On pourrait également regretter que la notion « d’assistance familiale », récente il est vrai, et dont la mission est de gérer les proches du salarié concerné par le risque, ne soit pas plus précisée. Cette cellule psychologique « globale » en cas de crise forte pourrait être évoquée plus largement au sein de ce document de travail, véritable référence à ce jour.

Bien évidemment, l'une des questions qui se posent à la lecture de l’ouvrage, c’est l’apport de la technologie en matière de sûreté. Si l’on peut imaginer que la géolocalisation acceptée par tous devienne une règle lors des déplacements à l’étranger, il est également indispensable de savoir comment les outils proposés aux voyageurs seront susceptibles de devenir des aides actives en cas de problème.
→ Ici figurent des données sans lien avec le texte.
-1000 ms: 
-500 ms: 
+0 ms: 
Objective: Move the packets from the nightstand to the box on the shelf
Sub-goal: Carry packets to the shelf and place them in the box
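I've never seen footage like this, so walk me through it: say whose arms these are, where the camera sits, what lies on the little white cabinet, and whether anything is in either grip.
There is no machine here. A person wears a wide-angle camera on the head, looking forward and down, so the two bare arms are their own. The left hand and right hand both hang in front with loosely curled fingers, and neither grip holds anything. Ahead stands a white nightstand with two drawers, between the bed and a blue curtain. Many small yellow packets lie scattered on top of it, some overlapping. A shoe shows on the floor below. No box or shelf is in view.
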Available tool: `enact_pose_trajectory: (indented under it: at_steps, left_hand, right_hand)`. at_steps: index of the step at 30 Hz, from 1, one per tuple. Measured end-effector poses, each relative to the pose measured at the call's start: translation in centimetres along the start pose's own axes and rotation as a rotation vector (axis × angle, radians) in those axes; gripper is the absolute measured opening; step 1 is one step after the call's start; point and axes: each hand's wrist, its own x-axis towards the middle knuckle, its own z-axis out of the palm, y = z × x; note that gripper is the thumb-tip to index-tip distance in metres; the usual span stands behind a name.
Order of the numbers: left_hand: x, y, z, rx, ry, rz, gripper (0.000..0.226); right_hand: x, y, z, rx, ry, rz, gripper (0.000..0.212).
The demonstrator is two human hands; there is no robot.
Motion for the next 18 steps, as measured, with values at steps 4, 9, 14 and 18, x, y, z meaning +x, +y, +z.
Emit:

On a vu que l’arrivée des boutons « panique » sur les applications dédiées offrait aux assisteurs un premier contact efficace avec le voyageur en difficulté.
Au-delà, quelles seront les solutions qui permettront d’activer très rapidement les moyens concrets à mettre en place en cas de problème ? Et cette interrogation est légitime au vu du développement des offres collaboratives dans le monde, que ce soit pour l’hébergement ou le transport, deux domaines qui restent encore un peu faibles en matière de sécurisation de leurs offres.

Tous ces défis sont abordés dans le Livre blanc de l’AFTM, fruit d’un travail collaboratif piloté à la fois par des acheteurs et des responsables sûreté dans les grandes entreprises. C’est là toute sa force. Il n’est pas le fruit d’une réflexion théorique mais bien celui de l’exercice quotidien d’une responsabilité dans le suivi des voyageurs d’affaires. Voilà qui lui donne toute sa valeur.

Le feuilleter et le conserver auprès de soi est rassurant pour l’acheteur, le TM et l’éventuel responsable « sûreté » quand il existe. Au-delà, il faut s’en imprégner pour revoir ses process et son organisation ou envisager ses propres réponses, même dans les TPE. C’est toute la mission d’un ouvrage qui fera date dans la relation entre l’entreprise et ses voyageurs d’affaires.